» HOW TO COMPLETE THIS TASK
Whenever a picture appears in the data, skip it and write out all other material exactly.

» SUPPLIED INFORMATION
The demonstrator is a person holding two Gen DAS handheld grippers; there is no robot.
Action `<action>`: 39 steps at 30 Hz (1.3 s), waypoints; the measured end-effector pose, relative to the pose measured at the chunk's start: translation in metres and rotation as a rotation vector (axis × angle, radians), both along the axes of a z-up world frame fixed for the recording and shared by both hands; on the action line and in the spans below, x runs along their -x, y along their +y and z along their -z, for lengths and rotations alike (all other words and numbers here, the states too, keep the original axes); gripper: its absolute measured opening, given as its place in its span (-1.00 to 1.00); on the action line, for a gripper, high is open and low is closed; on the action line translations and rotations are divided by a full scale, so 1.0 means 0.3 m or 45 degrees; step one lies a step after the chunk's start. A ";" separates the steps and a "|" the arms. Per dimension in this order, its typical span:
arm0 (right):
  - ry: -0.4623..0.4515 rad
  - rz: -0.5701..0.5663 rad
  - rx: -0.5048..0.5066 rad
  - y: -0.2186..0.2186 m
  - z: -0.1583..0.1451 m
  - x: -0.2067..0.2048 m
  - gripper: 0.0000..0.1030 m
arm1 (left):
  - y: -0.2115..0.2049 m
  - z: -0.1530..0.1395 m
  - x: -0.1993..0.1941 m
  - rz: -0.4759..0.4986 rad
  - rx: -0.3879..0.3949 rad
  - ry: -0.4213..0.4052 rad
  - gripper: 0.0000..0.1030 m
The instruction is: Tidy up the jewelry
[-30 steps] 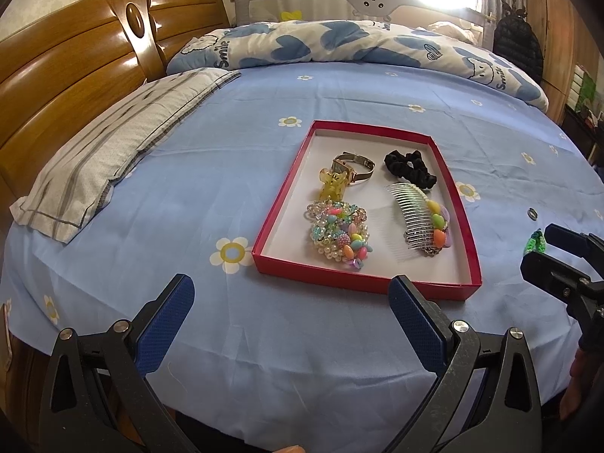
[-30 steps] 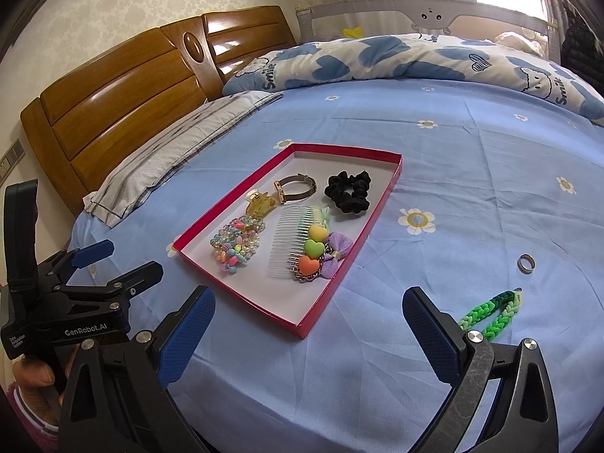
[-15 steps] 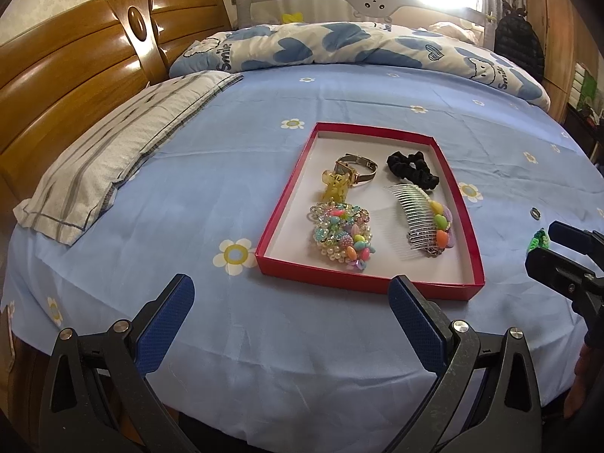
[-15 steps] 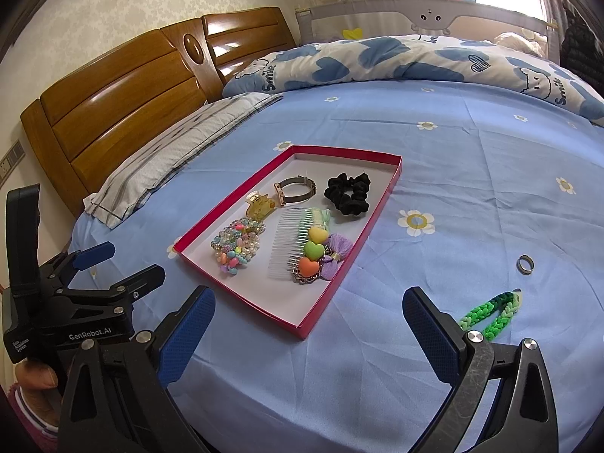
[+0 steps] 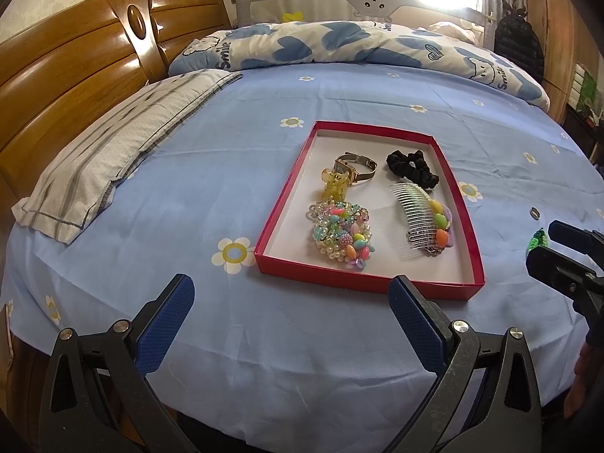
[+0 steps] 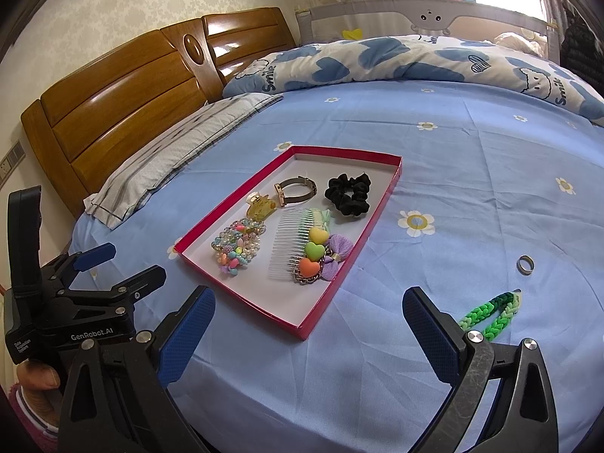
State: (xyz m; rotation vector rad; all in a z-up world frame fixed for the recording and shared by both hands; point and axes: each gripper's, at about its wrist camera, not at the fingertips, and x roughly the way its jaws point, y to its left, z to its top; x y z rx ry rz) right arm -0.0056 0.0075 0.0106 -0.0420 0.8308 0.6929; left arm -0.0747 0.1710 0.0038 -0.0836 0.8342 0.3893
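A shallow red tray lies on the blue bedsheet. Inside it are a beaded bracelet, a yellow claw clip, a watch, a black scrunchie and a comb with coloured hearts. Outside the tray, to its right, lie a metal ring and a green braided band. My left gripper is open before the tray's near edge. My right gripper is open near the tray's corner, left of the green band.
A striped grey pillow lies at the left by the wooden headboard. A blue and white quilt is heaped along the far side. The bed's near edge drops off just below both grippers. A hand holds the left gripper.
Both grippers have hardly moved; the left view has shifted slightly, so the tray sits a little to the right and lower in it. Both stay open.
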 end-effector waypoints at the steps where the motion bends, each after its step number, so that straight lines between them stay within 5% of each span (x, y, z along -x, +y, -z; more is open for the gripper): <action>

» SOLUTION
The demonstrator is a person holding two Gen DAS handheld grippers; there is no robot.
Action `<action>`: 39 steps at 30 Hz (1.3 s), waypoints; the measured end-effector pose, relative to the pose measured at the chunk's start: translation in metres and rotation as a rotation vector (axis × angle, radians), both along the axes of a z-up world frame fixed for the recording and shared by both hands; on the action line and in the spans below, x runs along their -x, y along their +y and z along their -z, for lengths and rotations alike (all other words and numbers here, the states too, keep the original axes); gripper: its absolute measured opening, given as its place in its span (-1.00 to 1.00); on the action line, for a gripper, high is open and low is closed; on the action line translations and rotations are divided by a full scale, so 1.0 means 0.3 m or 45 degrees; step one lies a step after the chunk's start. A ";" separates the steps and a "|" the arms. Per dimension in this order, its typical span:
arm0 (right):
  - ry: -0.4623..0.4515 rad
  - rz: -0.5701..0.5663 rad
  - rx: -0.5048..0.5066 rad
  - y: -0.2186..0.2186 m
  - z: -0.1583..0.1451 m
  - x: -0.2067..0.2048 m
  - gripper: 0.0000..0.1030 m
arm1 (left):
  - y: -0.2115..0.2049 m
  - z: -0.1530..0.1395 m
  - x: -0.1993..0.1941 m
  - rz: -0.4759..0.4986 rad
  - rx: -0.3879..0.3949 rad
  - ry: -0.4213..0.4052 rad
  - gripper: 0.0000..0.1030 m
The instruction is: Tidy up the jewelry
[-30 steps] 
[-30 steps] 
[-15 steps] 
[-15 steps] 
[+0 steps] 
[+0 steps] 
State: (xyz m; rotation vector rad; all in a z-up world frame fixed for the recording and shared by both hands; point and axes: each gripper's, at about its wrist camera, not at the fingertips, and x roughly the way its jaws point, y to its left, z to its top; x y z rx ry rz) right arm -0.0056 0.0075 0.0106 -0.0420 0.8308 0.6929; left arm -0.0747 0.1710 0.0038 -0.0836 0.8342 0.3893
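A shallow red tray lies on the blue bedsheet. Inside it are a beaded bracelet, a yellow claw clip, a watch, a black scrunchie and a comb with coloured hearts. Outside the tray, to its right, lie a metal ring and a green braided band. My left gripper is open before the tray's near edge. My right gripper is open near the tray's corner, left of the green band.
A striped grey pillow lies at the left by the wooden headboard. A blue and white quilt is heaped along the far side. The bed's near edge drops off just below both grippers. A hand holds the left gripper.
Both grippers have hardly moved; the left view has shifted slightly, so the tray sits a little to the right and lower in it. Both stay open.
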 end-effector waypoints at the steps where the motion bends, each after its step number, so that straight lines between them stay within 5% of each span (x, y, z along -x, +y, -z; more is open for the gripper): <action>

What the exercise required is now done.